→ **Work to complete**
What is needed is an exact copy of the records below, minus any pictures.

(Records from a data source)
---+---

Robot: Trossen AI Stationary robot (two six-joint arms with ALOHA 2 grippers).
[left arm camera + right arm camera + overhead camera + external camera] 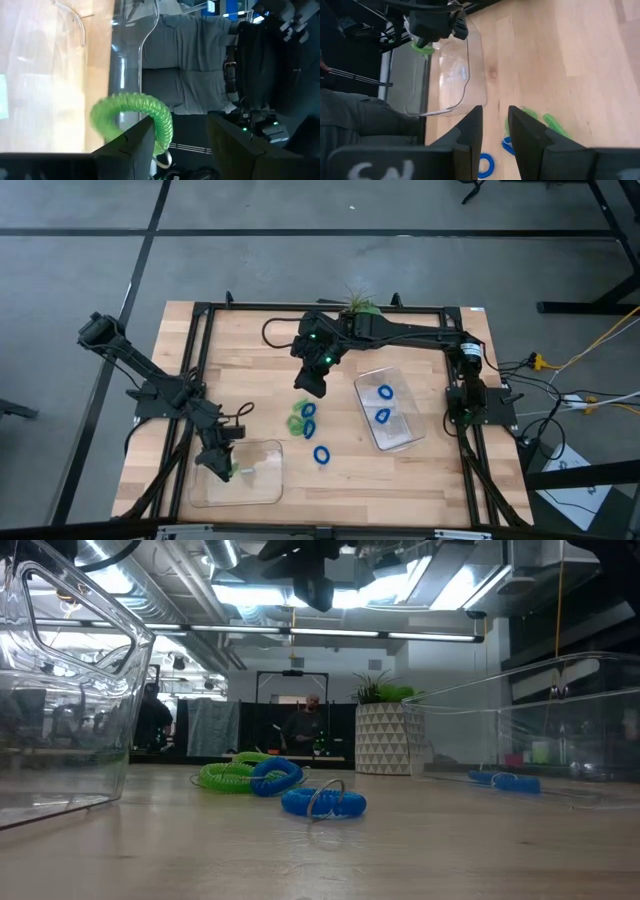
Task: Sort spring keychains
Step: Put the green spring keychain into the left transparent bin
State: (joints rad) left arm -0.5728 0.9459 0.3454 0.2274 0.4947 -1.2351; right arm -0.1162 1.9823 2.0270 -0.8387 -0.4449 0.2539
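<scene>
My left gripper (222,460) is open over the left clear tray (262,492), with a light green spring keychain (135,117) at one of its fingers. My right gripper (310,383) hangs open, high above the middle pile and touching nothing. That pile lies flat on the wood: a green keychain (296,419) and two blue ones (308,412) touching it. One more blue keychain (321,454) lies alone nearer the table's near edge. The right clear tray (410,438) holds two blue keychains (385,392). My left gripper touches the green keychain with one finger (132,145) only. The coil (165,127) arcs over that finger's tip and passes behind it, and it is not pinched between the two fingers. Its metal ring (162,161) hangs beside the finger, clear of the tray floor.
A potted plant (360,306) stands at the table's far edge, behind the right arm. A black frame (200,330) runs around the tabletop. Bare wood lies between the two trays, near the table's near edge. People show in the room beyond the table.
</scene>
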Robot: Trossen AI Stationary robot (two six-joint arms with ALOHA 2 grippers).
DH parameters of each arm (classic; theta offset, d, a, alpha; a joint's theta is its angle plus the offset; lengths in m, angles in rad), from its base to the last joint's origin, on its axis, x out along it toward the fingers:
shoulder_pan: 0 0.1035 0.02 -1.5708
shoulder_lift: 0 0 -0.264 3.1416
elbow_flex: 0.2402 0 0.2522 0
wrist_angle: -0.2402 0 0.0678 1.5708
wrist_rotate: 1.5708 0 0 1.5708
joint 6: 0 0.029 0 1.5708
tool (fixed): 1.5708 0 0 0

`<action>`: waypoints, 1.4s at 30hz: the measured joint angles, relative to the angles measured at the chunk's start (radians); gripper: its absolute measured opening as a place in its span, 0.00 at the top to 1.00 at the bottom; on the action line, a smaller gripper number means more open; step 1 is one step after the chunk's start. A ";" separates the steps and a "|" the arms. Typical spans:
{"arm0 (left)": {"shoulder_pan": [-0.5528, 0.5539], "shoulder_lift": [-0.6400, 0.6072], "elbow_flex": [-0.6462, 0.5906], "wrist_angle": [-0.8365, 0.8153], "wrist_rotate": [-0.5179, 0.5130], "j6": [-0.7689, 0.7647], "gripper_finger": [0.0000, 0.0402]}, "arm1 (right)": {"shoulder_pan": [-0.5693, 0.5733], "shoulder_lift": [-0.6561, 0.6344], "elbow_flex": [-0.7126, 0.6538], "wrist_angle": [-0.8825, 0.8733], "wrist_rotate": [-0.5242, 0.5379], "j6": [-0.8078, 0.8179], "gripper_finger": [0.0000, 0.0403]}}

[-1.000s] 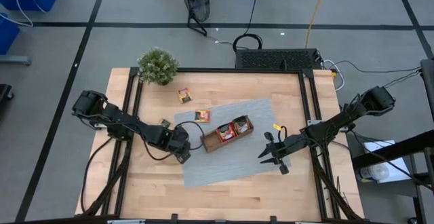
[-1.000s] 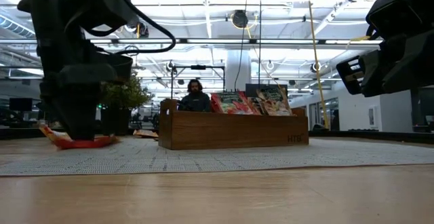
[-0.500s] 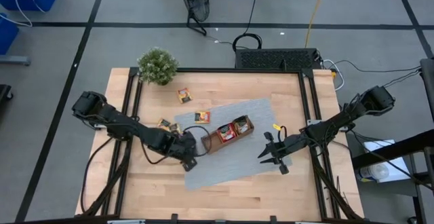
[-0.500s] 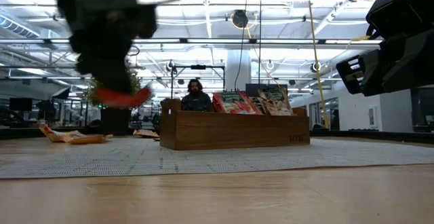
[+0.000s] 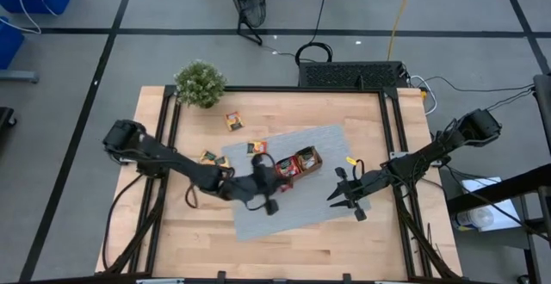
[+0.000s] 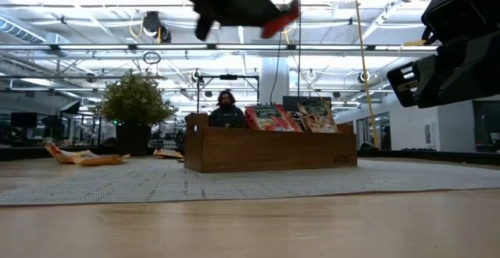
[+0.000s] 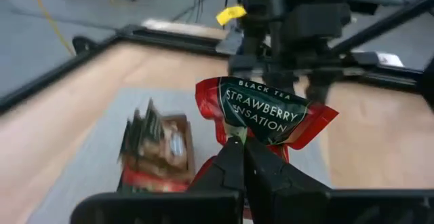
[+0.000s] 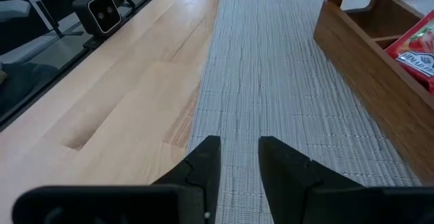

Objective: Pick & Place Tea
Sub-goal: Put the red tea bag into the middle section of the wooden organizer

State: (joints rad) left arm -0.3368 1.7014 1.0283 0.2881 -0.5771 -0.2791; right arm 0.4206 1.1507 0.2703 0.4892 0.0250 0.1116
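Observation:
My left gripper [image 7: 241, 142] is shut on a red tea sachet [image 7: 268, 112] printed "Black Tea Strawberry Sensation". It hangs high above the grey mat [image 5: 297, 202], beside the left end of the wooden tray [image 5: 289, 167]. In the low view the sachet [image 6: 281, 17] shows above the tray [image 6: 269, 150]. Red sachets [image 6: 285, 119] stand in the tray. Loose sachets [image 5: 233, 120] [image 5: 256, 147] [image 5: 209, 157] lie flat on the table. My right gripper [image 8: 237, 149] waits open over the mat's right edge [image 5: 344, 196]. My left gripper pinches the red sachet by one edge [image 7: 236, 134] between its two fingertips. The rest of the sachet sticks out beyond the fingers, toward the table's right. It is lifted clear of mat and tray and tilted in the low view.
A small potted plant [image 5: 200, 83] stands at the table's far left corner. A person [image 6: 225, 111] sits in the room behind the tray. Bare wood lies along the table's near edge [image 5: 284, 250].
My left gripper has taken the red sachet off the mat to the left of the tray. It has lifted it high and carried it toward the table's right, up to the tray's left end. The right arm has kept still.

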 joint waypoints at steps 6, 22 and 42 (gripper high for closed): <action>0.060 0.191 0.005 0.208 -0.006 -0.008 0.99 | 0.000 0.000 0.000 0.001 0.000 0.000 0.77; 0.068 0.311 0.007 0.283 -0.255 -0.022 1.00 | 0.000 0.000 0.000 -0.009 0.000 0.000 0.77; 0.068 0.311 0.007 0.166 -0.263 -0.039 1.00 | -0.089 0.132 0.000 0.337 0.262 -0.134 0.76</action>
State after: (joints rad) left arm -0.2687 2.0129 1.0355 0.4538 -0.8402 -0.3180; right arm 0.3316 1.2831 0.2707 0.8266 0.2874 -0.0227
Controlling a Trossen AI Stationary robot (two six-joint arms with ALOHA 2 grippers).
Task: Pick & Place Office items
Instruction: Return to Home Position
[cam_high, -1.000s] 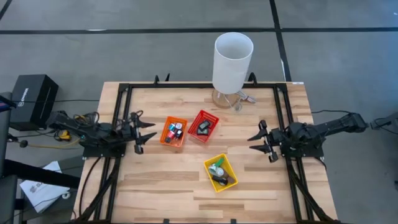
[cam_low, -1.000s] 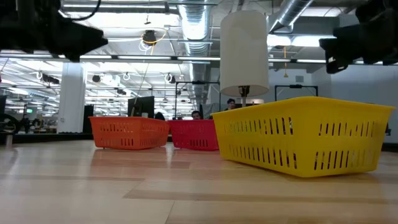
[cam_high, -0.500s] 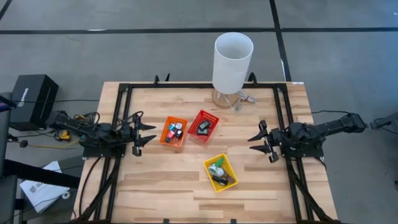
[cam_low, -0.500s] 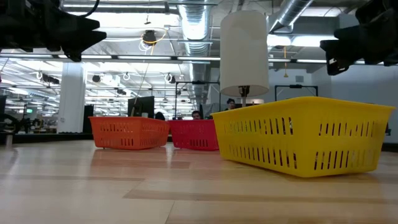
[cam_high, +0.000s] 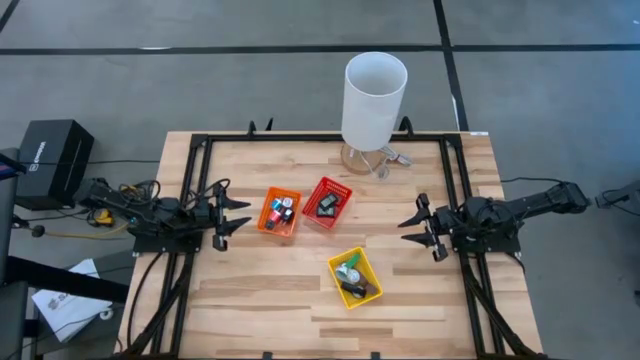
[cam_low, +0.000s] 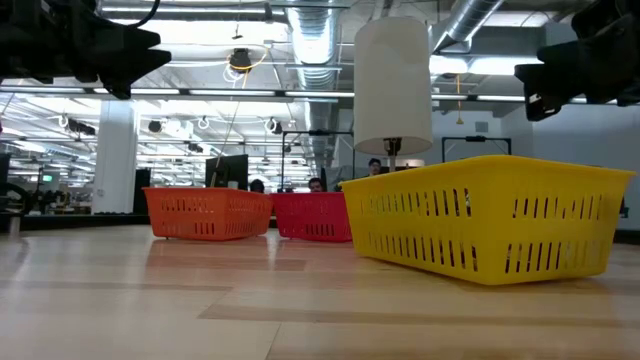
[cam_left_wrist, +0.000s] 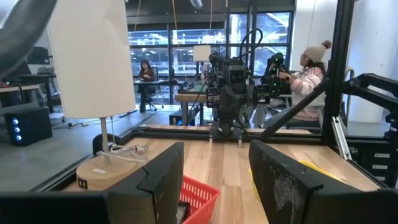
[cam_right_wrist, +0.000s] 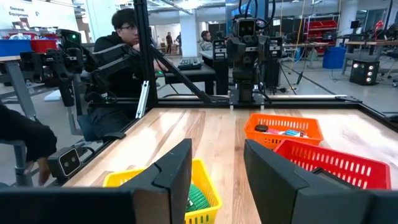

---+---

→ **Solution**
Robot: Trossen AI Stationary robot (two six-joint arms with ALOHA 2 grippers).
[left arm camera + right arm camera + overhead camera + external camera] 
Task: Sort spring keychains
Step: Put the green spring keychain into the left transparent bin
State: (joints rad) left arm -0.5728 0.9459 0.3454 0.2274 0.4947 -1.2351; right arm -0.1162 1.9823 2.0270 -0.8387 -0.4449 0.2539
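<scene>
My left gripper (222,460) is open over the left clear tray (262,492), with a light green spring keychain (135,117) at one of its fingers. My right gripper (310,383) hangs open, high above the middle pile and touching nothing. That pile lies flat on the wood: a green keychain (296,419) and two blue ones (308,412) touching it. One more blue keychain (321,454) lies alone nearer the table's near edge. The right clear tray (410,438) holds two blue keychains (385,392). My left gripper touches the green keychain with one finger (132,145) only. The coil (165,127) arcs over that finger's tip and passes behind it, and it is not pinched between the two fingers. Its metal ring (162,161) hangs beside the finger, clear of the tray floor.
A potted plant (360,306) stands at the table's far edge, behind the right arm. A black frame (200,330) runs around the tabletop. Bare wood lies between the two trays, near the table's near edge. People show in the room beyond the table.
</scene>
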Robot: Trossen AI Stationary robot (two six-joint arms with ALOHA 2 grippers).
DH parameters of each arm (classic; theta offset, d, a, alpha; a joint's theta is its angle plus the offset; lengths in m, angles in rad), from its base to the last joint's origin, on its axis, x out along it toward the fingers:
shoulder_pan: 0 0.1035 0.02 -1.5708
shoulder_lift: 0 0 -0.264 3.1416
elbow_flex: 0.2402 0 0.2522 0
wrist_angle: -0.2402 0 0.0678 1.5708
wrist_rotate: 1.5708 0 0 1.5708
joint 6: 0 0.029 0 1.5708
tool (fixed): 1.5708 0 0 0

`<action>`: waypoints, 1.4s at 30hz: the measured joint angles, relative to the angles measured at the chunk's start (radians); gripper: its absolute measured opening as a place in its span, 0.00 at the top to 1.00 at the bottom; on the action line, a smaller gripper number means more open; step 1 is one step after the chunk's start. A ";" separates the steps and a "|" the arms. Typical spans:
{"arm0 (left)": {"shoulder_pan": [-0.5528, 0.5539], "shoulder_lift": [-0.6400, 0.6072], "elbow_flex": [-0.6462, 0.5906], "wrist_angle": [-0.8365, 0.8153], "wrist_rotate": [-0.5179, 0.5130], "j6": [-0.7689, 0.7647], "gripper_finger": [0.0000, 0.0402]}, "arm1 (right)": {"shoulder_pan": [-0.5693, 0.5733], "shoulder_lift": [-0.6561, 0.6344], "elbow_flex": [-0.7126, 0.6538], "wrist_angle": [-0.8825, 0.8733], "wrist_rotate": [-0.5242, 0.5379], "j6": [-0.8078, 0.8179], "gripper_finger": [0.0000, 0.0403]}}

[-1.000s] 
[-1.000s] 
[-0.500s] 
[-0.500s] 
[+0.000s] 
[+0.000s] 
[+0.000s] 
[+0.000s] 

Objective: Pick & Place Tea
Sub-goal: Put the red tea bag into the middle section of the wooden organizer

State: (joints rad) left arm -0.3368 1.7014 1.0283 0.2881 -0.5771 -0.2791; right arm 0.4206 1.1507 0.2703 0.4892 0.0250 0.1116
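Observation:
My left gripper [image 7: 241, 142] is shut on a red tea sachet [image 7: 268, 112] printed "Black Tea Strawberry Sensation". It hangs high above the grey mat [image 5: 297, 202], beside the left end of the wooden tray [image 5: 289, 167]. In the low view the sachet [image 6: 281, 17] shows above the tray [image 6: 269, 150]. Red sachets [image 6: 285, 119] stand in the tray. Loose sachets [image 5: 233, 120] [image 5: 256, 147] [image 5: 209, 157] lie flat on the table. My right gripper [image 8: 237, 149] waits open over the mat's right edge [image 5: 344, 196]. My left gripper pinches the red sachet by one edge [image 7: 236, 134] between its two fingertips. The rest of the sachet sticks out beyond the fingers, toward the table's right. It is lifted clear of mat and tray and tilted in the low view.
A small potted plant [image 5: 200, 83] stands at the table's far left corner. A person [image 6: 225, 111] sits in the room behind the tray. Bare wood lies along the table's near edge [image 5: 284, 250].
My left gripper has taken the red sachet off the mat to the left of the tray. It has lifted it high and carried it toward the table's right, up to the tray's left end. The right arm has kept still.
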
 joint waypoints at steps 6, 22 and 42 (gripper high for closed): <action>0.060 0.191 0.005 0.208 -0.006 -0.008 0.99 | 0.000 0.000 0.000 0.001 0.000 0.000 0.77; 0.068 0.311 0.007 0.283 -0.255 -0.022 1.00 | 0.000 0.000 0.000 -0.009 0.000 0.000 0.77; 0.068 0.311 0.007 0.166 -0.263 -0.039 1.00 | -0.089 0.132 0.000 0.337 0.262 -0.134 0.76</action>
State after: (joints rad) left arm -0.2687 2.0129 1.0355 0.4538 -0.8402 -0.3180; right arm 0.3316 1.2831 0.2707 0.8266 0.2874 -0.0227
Controlling a Trossen AI Stationary robot (two six-joint arms with ALOHA 2 grippers).
Task: Pick & Place Office items
Instruction: Return to Home Position
[cam_high, -1.000s] 
[cam_low, -1.000s] 
[cam_high, -0.500s] 
[cam_low, -0.500s] 
[cam_high, +0.000s] 
[cam_low, +0.000s] 
[cam_left_wrist, +0.000s] 
[cam_right_wrist, +0.000s] 

The work for this exercise is now done.